== Assignment ==
Check every line of the material below, and show those that contain "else".

== Exercise input ==
········

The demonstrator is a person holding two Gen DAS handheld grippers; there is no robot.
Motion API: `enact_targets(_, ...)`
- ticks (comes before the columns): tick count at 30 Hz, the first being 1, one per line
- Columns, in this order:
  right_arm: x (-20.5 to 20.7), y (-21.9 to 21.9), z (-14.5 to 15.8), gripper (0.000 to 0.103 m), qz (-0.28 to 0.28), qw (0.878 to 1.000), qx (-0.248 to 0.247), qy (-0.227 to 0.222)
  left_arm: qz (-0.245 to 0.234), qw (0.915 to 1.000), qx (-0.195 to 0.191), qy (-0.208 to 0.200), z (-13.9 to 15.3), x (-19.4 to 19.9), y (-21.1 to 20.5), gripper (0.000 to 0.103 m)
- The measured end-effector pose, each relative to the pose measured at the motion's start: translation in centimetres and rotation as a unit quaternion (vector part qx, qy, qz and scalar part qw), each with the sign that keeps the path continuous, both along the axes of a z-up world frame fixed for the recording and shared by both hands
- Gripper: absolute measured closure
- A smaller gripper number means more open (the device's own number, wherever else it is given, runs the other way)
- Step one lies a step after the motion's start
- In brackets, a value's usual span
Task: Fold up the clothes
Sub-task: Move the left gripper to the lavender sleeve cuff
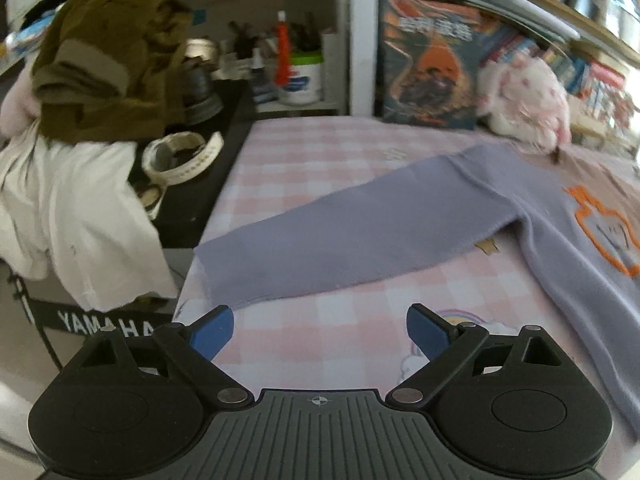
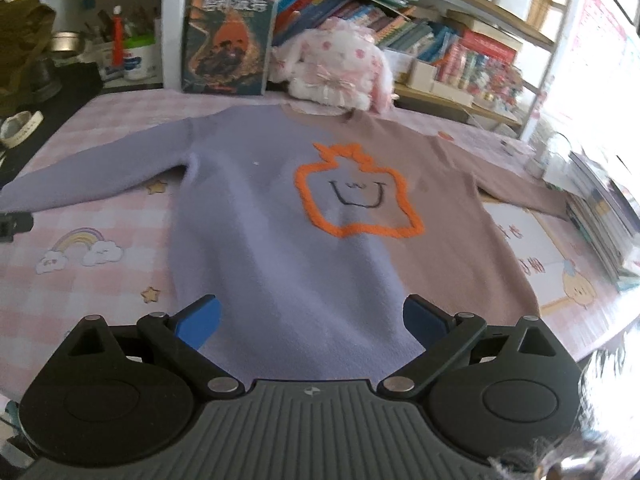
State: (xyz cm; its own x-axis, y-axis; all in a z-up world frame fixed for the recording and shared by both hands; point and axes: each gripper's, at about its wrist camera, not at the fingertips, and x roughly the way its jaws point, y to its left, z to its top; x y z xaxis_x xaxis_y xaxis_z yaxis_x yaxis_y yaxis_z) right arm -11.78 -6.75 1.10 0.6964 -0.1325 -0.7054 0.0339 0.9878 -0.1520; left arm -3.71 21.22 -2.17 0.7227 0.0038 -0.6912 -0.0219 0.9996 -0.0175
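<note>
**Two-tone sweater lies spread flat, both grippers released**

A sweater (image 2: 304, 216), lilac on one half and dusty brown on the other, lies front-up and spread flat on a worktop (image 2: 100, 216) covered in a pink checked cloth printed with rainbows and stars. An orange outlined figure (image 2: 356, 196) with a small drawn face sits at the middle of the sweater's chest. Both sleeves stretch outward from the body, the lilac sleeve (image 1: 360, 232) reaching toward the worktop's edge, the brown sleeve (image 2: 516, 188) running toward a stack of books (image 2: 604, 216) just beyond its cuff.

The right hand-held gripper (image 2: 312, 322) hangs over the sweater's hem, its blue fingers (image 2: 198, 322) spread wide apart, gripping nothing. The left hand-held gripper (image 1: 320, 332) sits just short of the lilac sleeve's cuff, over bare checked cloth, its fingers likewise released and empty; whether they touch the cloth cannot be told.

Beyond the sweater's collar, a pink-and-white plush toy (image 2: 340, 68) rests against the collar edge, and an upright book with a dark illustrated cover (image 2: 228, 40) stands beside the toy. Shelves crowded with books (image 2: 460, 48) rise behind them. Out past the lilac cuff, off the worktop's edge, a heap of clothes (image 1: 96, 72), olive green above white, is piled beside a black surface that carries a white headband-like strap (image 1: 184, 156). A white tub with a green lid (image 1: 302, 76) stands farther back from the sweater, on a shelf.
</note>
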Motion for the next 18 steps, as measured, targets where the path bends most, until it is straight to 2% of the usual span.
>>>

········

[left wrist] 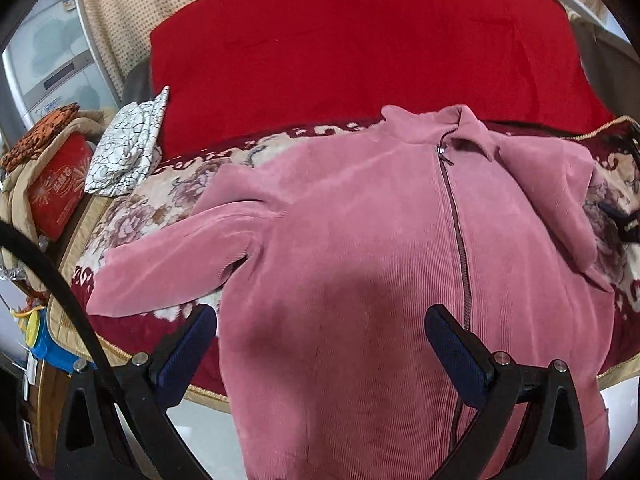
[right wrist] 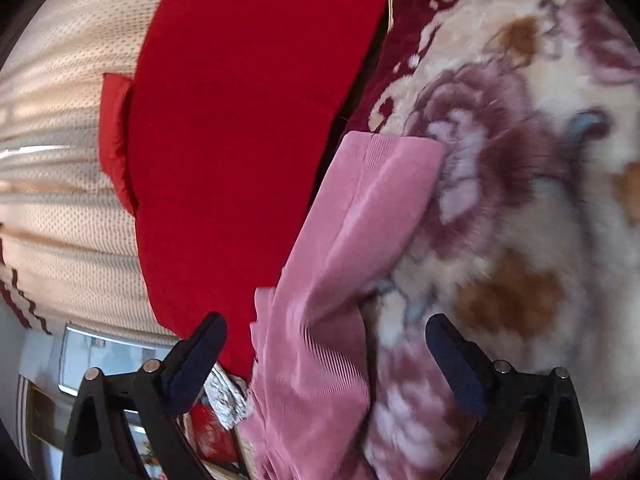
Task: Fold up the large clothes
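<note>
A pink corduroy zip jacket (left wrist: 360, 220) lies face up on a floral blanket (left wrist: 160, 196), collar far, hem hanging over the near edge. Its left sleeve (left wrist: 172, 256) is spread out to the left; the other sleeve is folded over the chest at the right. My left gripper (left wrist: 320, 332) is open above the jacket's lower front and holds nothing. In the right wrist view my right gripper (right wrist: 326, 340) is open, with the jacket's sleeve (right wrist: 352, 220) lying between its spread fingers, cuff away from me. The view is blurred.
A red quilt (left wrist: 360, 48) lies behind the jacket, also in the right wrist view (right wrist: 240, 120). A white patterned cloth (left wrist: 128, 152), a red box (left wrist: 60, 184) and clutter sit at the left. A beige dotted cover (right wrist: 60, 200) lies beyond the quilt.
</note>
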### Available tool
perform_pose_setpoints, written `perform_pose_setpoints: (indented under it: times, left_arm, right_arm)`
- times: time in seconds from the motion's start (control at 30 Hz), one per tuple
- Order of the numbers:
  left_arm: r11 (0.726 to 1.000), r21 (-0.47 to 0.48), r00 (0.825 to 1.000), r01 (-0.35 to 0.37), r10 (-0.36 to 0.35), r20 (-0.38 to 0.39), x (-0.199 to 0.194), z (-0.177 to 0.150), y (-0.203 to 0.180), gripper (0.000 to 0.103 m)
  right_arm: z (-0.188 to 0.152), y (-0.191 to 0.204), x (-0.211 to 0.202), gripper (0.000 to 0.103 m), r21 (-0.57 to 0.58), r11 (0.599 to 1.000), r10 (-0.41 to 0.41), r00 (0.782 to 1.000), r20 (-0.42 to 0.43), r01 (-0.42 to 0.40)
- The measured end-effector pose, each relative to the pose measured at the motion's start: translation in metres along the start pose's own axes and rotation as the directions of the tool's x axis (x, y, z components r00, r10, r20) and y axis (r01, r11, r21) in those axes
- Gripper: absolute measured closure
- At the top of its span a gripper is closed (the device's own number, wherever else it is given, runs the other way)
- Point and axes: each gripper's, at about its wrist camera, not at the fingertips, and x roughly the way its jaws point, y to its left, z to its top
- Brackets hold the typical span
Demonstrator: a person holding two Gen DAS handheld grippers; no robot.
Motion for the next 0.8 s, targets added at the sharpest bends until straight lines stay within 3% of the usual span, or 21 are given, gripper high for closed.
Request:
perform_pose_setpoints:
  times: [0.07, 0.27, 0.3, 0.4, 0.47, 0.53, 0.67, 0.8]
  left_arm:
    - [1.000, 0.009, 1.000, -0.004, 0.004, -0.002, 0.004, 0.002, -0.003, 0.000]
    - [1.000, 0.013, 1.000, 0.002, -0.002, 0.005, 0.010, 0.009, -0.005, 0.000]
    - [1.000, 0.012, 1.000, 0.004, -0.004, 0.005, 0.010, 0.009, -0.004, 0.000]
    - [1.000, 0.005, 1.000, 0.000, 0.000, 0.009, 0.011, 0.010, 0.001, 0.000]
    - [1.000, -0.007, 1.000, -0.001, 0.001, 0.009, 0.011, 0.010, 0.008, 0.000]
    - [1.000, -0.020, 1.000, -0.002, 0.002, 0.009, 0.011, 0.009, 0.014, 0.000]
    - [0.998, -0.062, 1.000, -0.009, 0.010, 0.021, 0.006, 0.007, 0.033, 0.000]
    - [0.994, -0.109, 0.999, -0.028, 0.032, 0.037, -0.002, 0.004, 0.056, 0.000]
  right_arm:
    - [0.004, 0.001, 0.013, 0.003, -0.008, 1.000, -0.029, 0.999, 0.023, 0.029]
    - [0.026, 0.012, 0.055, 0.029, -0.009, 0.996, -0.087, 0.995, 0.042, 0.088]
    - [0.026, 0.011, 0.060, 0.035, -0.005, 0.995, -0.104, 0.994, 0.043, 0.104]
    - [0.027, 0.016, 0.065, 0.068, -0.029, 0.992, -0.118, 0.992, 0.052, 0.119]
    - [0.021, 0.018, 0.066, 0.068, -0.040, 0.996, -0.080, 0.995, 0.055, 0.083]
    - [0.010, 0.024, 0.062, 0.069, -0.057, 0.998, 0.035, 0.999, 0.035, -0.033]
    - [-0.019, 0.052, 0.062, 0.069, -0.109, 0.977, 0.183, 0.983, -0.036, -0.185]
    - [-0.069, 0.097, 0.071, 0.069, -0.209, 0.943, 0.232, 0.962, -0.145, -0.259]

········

== Output for this task ==
- A smaller gripper number means more open (the device's own number, wherever else it is given, runs the other way)
- At the top of its span a gripper is closed (the device's own number, wherever else it is given, runs the other way)

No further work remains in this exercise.